Elle a été représentée devant la Cour par Me N. Moloșag, avocate exerçant à Chișinău.
Les griefs que la requérante tirait de l’article 2 de la Convention (concernant l’absence alléguée d’enquête effective sur les circonstances du décès de sa fille, qualifié de suicide par les autorités d’investigation) ont été communiqués au gouvernement moldave (« le Gouvernement »), qui a soumis des observations sur la recevabilité et le bien-fondé de ceux-ci. Ces observations ont été adressées à la partie requérante qui a été invitée à présenter les siennes. La lettre du greffe est demeurée sans réponse.

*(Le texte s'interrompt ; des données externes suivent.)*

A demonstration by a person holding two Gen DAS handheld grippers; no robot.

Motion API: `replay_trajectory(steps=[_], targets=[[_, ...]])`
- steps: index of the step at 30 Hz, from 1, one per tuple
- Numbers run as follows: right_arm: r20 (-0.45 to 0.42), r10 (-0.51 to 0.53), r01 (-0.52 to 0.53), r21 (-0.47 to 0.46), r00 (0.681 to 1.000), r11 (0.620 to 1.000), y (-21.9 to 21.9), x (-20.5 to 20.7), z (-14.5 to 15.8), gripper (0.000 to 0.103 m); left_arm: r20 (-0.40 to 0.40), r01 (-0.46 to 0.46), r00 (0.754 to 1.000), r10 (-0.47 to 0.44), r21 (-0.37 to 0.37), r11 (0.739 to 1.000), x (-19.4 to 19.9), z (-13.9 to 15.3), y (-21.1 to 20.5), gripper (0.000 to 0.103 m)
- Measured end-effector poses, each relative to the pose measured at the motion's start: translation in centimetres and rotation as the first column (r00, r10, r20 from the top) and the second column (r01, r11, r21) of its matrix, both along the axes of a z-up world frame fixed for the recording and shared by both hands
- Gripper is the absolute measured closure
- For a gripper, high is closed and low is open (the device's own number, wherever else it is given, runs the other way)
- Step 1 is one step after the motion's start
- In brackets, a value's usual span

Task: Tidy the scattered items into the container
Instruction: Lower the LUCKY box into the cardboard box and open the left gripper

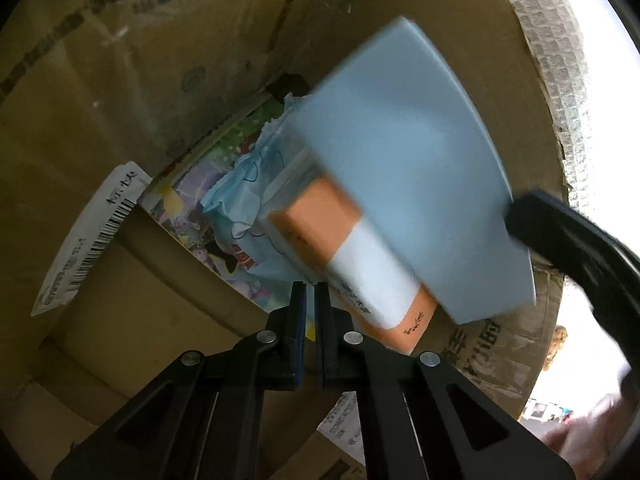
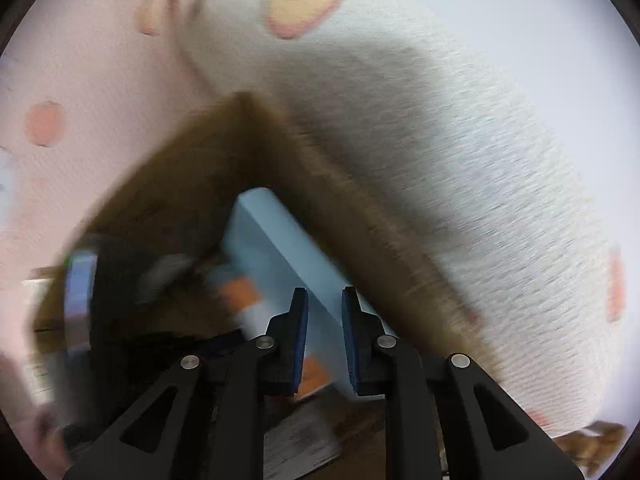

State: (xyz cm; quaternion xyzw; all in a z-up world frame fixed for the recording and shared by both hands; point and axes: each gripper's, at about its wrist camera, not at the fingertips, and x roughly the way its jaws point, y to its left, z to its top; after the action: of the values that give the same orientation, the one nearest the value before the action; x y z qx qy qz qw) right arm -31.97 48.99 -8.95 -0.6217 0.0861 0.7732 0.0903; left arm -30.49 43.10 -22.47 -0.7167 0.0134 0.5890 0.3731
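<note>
Left gripper [image 1: 310,286] clenched on nothing, poised over the cardboard box [image 1: 120,80] beside the orange-and-white box [image 1: 352,264] lying inside on a blue packet [image 1: 244,200]. Right gripper [image 2: 324,292] grasping the pale blue slab [image 2: 276,236] by its edge, held tilted over the box's corner (view blurred). Risk, judged: slab pivoting in so narrow a pinch, catching the rim or jamming aslant atop the orange-and-white box.

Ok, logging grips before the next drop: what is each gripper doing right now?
Left gripper: shut, nothing between its fingers.
Right gripper: shut on the light blue box, above the cardboard box.
</note>
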Motion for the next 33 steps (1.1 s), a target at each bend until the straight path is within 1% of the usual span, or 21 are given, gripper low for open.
replay_trajectory(steps=[2, 4, 6, 8, 11, 15, 16, 18, 23, 26, 28, 29, 30, 31, 33], targets=[[0.009, -0.002, 0.003, -0.093, 1.000, 0.996, 0.2, 0.1, 0.5, 0.089, 0.027, -0.007, 1.000, 0.006, 0.020, 1.000, 0.0, -0.3, 0.1, 0.101], [0.003, -0.002, 0.003, -0.150, 1.000, 0.989, 0.5, 0.2, 0.8, 0.089, 0.039, -0.013, 0.999, 0.012, 0.018, 1.000, 0.2, -0.5, 0.2, 0.101], [0.023, -0.005, 0.008, -0.138, 1.000, 0.990, 0.8, 0.3, 0.5, 0.089, 0.047, -0.021, 0.999, 0.020, 0.018, 1.000, 0.2, -0.7, 0.1, 0.101], [0.012, -0.004, 0.005, -0.122, 1.000, 0.993, 0.8, 0.5, 0.1, 0.089, 0.061, -0.032, 0.998, 0.031, 0.022, 0.999, 0.2, -0.8, -0.1, 0.101], [0.007, -0.026, 0.027, -0.184, 1.000, 0.983, 1.5, 1.2, 0.0, 0.089, 0.053, -0.070, 0.996, 0.068, 0.036, 0.997, -0.1, -0.3, -0.8, 0.101], [-0.002, -0.027, 0.026, -0.194, 1.000, 0.981, 1.5, 1.8, 0.1, 0.089, 0.025, -0.103, 0.994, 0.102, 0.073, 0.992, 0.1, 1.2, -1.6, 0.101], [-0.003, -0.034, 0.032, -0.215, 0.999, 0.976, 1.5, 2.0, 0.0, 0.089, 0.025, -0.108, 0.994, 0.106, 0.077, 0.991, 0.1, 1.3, -1.8, 0.101], [-0.004, -0.050, 0.048, -0.256, 0.999, 0.966, 1.6, 2.4, -0.3, 0.089, 0.050, -0.123, 0.992, 0.119, 0.089, 0.988, 0.0, 1.1, -2.2, 0.101], [0.005, -0.034, 0.034, -0.280, 0.999, 0.959, 0.6, 3.5, -1.1, 0.089, 0.086, -0.169, 0.983, 0.160, 0.122, 0.978, 0.7, 1.7, -3.8, 0.101], [0.026, -0.051, 0.057, -0.323, 0.998, 0.945, 1.0, 3.7, -2.3, 0.089, 0.070, -0.201, 0.979, 0.194, 0.119, 0.972, 1.1, 2.6, -4.7, 0.101], [0.048, -0.058, 0.071, -0.330, 0.997, 0.941, 1.0, 3.4, -3.0, 0.089, 0.040, -0.217, 0.976, 0.214, 0.092, 0.972, 1.4, 2.9, -5.3, 0.101], [0.070, -0.067, 0.086, -0.320, 0.995, 0.944, 0.9, 3.4, -3.5, 0.089, 0.036, -0.219, 0.976, 0.217, 0.094, 0.971, 1.5, 3.0, -5.4, 0.101], [0.079, -0.069, 0.089, -0.291, 0.994, 0.953, -0.1, 3.2, -4.0, 0.089, 0.043, -0.212, 0.977, 0.209, 0.102, 0.972, 1.6, 3.0, -5.4, 0.101], [0.080, -0.067, 0.085, -0.252, 0.995, 0.964, -0.2, 3.2, -4.2, 0.090, 0.057, -0.211, 0.977, 0.206, 0.108, 0.971, 1.6, 2.9, -5.4, 0.101], [0.069, -0.066, 0.080, -0.230, 0.995, 0.970, -0.2, 3.2, -4.5, 0.090, 0.079, -0.229, 0.972, 0.222, 0.108, 0.967, 1.6, 2.6, -5.5, 0.101]])
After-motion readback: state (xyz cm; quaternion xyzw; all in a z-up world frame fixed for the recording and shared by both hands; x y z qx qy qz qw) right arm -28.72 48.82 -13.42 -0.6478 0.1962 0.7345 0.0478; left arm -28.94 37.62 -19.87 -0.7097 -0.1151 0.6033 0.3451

Par une lettre du 27 janvier 2020, transmise par le système de communication électronique de la Cour (« eComms ») à la représentante de la requérante, la Cour a attiré l’attention de cette dernière sur le fait que le délai imparti pour la présentation de ses observations était échu depuis le 17 octobre 2018 et qu’elle n’en avait pas sollicité la prolongation. La Cour a en outre précisé que, aux termes de l’article 37 § 1 a) de la Convention, elle peut rayer une requête du rôle lorsque, comme en l’espèce, les circonstances permettent de conclure que le requérant n’entend plus maintenir celle-ci. La lettre est bien parvenue à la partie requérante et a été téléchargée le 29 janvier 2020 ; elle est toutefois demeurée sans réponse.
EN DROIT
À la lumière de ce qui précède, la Cour conclut que la partie requérante n’entend plus maintenir la requête (article 37 § 1 a) de la Convention). Par ailleurs, en l’absence de circonstances particulières touchant au respect des droits garantis par la Convention et ses Protocoles, la Cour considère qu’il ne se justifie plus de poursuivre l’examen de la requête, au sens de l’article 37 § 1 in fine.
Il y a donc lieu de rayer l’affaire du rôle.
Par ces motifs, la Cour, à l’unanimité,
Décide de rayer la requête du rôle.
Fait en français puis communiqué par écrit le 11 février 2021.